This is yet another "request for help: fix my horrible code" thread... the problem is, I have spent a whole day already trying to fix some strange behavior and I don't seem to be able to.
I already asked for help on SAX yesterday and I can't seem to implement the suggestions people gave me, either :-/

Basically what the problematic part of my source code should do is take the information out of a calendar event struct and turn it into a string which can then be written to a file on the Storage Memory.
That string has some special characters, 0x1D and 0x1E, for separating fields and events, respectively.

http://pastebin.com/WEbTLNbS

I was warned on SAX that I shouldn't be using a 1-byte buffer for storing the string, like this char* buf = (char*)"";. I tried doing it with an array of a fixed size ( char buf[1000] ) and using sprintf again, but I can't get it to work.

Ultimately, I even managed to get \\fls0\\calendarevents.g3a written to the file instead of the output of sprintf!
I think this is because when I define a char buf[1000];, it points to parts of memory which are used already... it doesn't work if I try to char* buf = (char*)malloc(1000) either.

In conclusion, I'm getting really confused because I'm not able to use sprintf like I should (with a char array), and when I use a combination of itoa and concat instead of sprintf, 0x1D doesn't get written to the file (see comments on line 87 onwards) on a real Prizm (on the Manager Plus emulator, it does!). It just writes everything it should, but 0x1D is not there. My code is already a mix of unsigned char*, char*, and char[] with probably not-very-correct conversions between them Sad

I already tried lots of ways to do what I want, but I just can't get it to work right from the end to the start.

All I want is to take unsigned int and char* out of a struct and write it to a file with some special characters separating each thing... how can this be so hard?
it could be that sprintf doesn't work (anyone?)

i would recommend pursuing your itoa approach. does itoa work even? however, in your posted code `buf' and `smallbuf' don't point anywhere. you need to have them something like:


Code:
char buf[1000];
char smallbuf[100];


or with numbers you can be sure you won't overrun. get rid of the `malloc' from concat otherwise this will chew up all your memory.

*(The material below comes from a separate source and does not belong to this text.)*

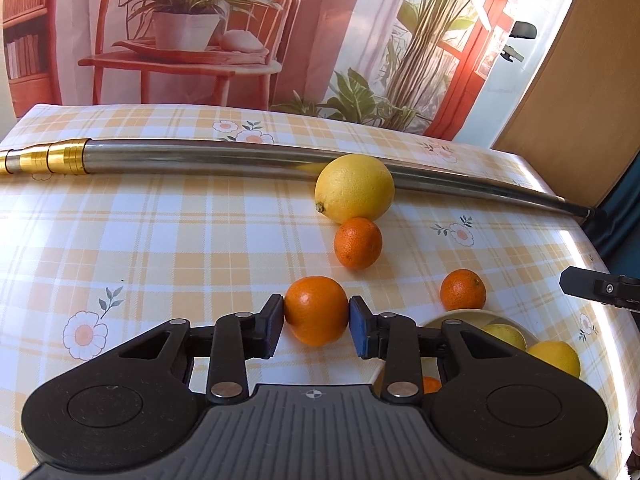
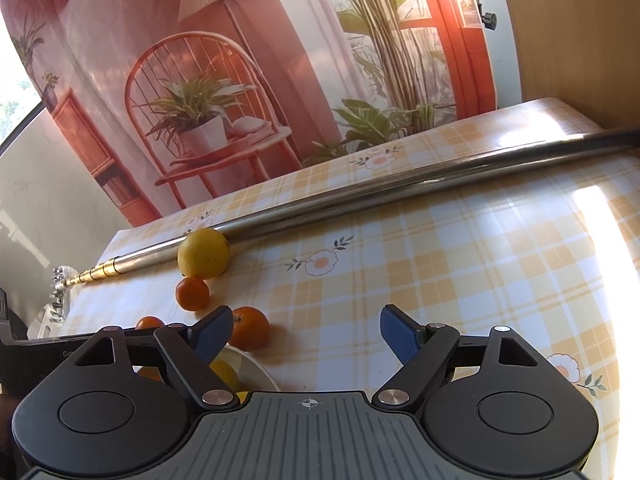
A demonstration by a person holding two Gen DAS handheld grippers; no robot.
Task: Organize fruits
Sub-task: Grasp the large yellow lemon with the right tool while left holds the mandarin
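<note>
my left gripper [image 1: 317,320] is pinching a mandarin [image 1: 316,310] between both pads, dead centre ahead of the tool. main worry: it's round and only caught at the sides, so if i swing fast toward the bowl [image 1: 472,317] just off my right finger it could squirt out and roll into the other mandarin [image 1: 463,289] ahead-right. my right gripper [image 2: 306,334] is spread wide with nothing in it, and its left finger hangs over the bowl, so i might clip it.
</note>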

use this instead so that you always copy onto the end of `buf'


Code:
char* strcat(char* dst, const char* src)
{
    char* p = dst;
    while (*p) ++p;
    while ((*p = *src) != 0)
    {
        ++p;
        ++src;
    }
    return dst;
}

otherwise you should be good.

hope this helps,
-- hugh.
Thanks for your reply!

sprintf had some problems because all of the printf functions are implemented (more or less) on libfxcg, but sprintf wasn't! So I copied an implementation of sprintf from the internet and added it to my self-compiled libfxcg.
itoa works but only on real Prizms. For some reason it doesn't work on the emulator (and this problem is not specific to my add-ins).

I'll try to change my code and use strcat instead.
hugh9860 wrote:

...
does itoa work even?
...


Yes, as far as I know, it does Wink
Thanks for your precious help hugh9860; I switched to strcat (it is in libc BTW, no need to write it yourself) and char arrays. Now, both the emulator and the real Prizm write a perfect calendar events archive file.
Yes, the emulator now seems to do itoa too... perhaps the Prizm is more permissive in type conversions than the emulated Prizm?
Hey guys, I'm already having yet another problem.

I started writing the functions for handling calendar events in the Main Memory, and I'm already pretty far with it (main thing missing is event deletion).

Main memory has a great thing Storage Memory doesn't have: it has less restrictions on the file size (you can increment it as you go).

Here's my code:
http://codepad.org/rWQhqZ3S

And my problem is described on the comments at line 319 onwards.
It is very annoying, because if I leave null characters in the file, it breaks C string handling and of course strtok (see line 401).
Code not indented is debug code which is to be removed when I'm sure the code works properly.
Other than that, my code seems to work fine...

Any ideas on stabilizing the offset the new contents get written to?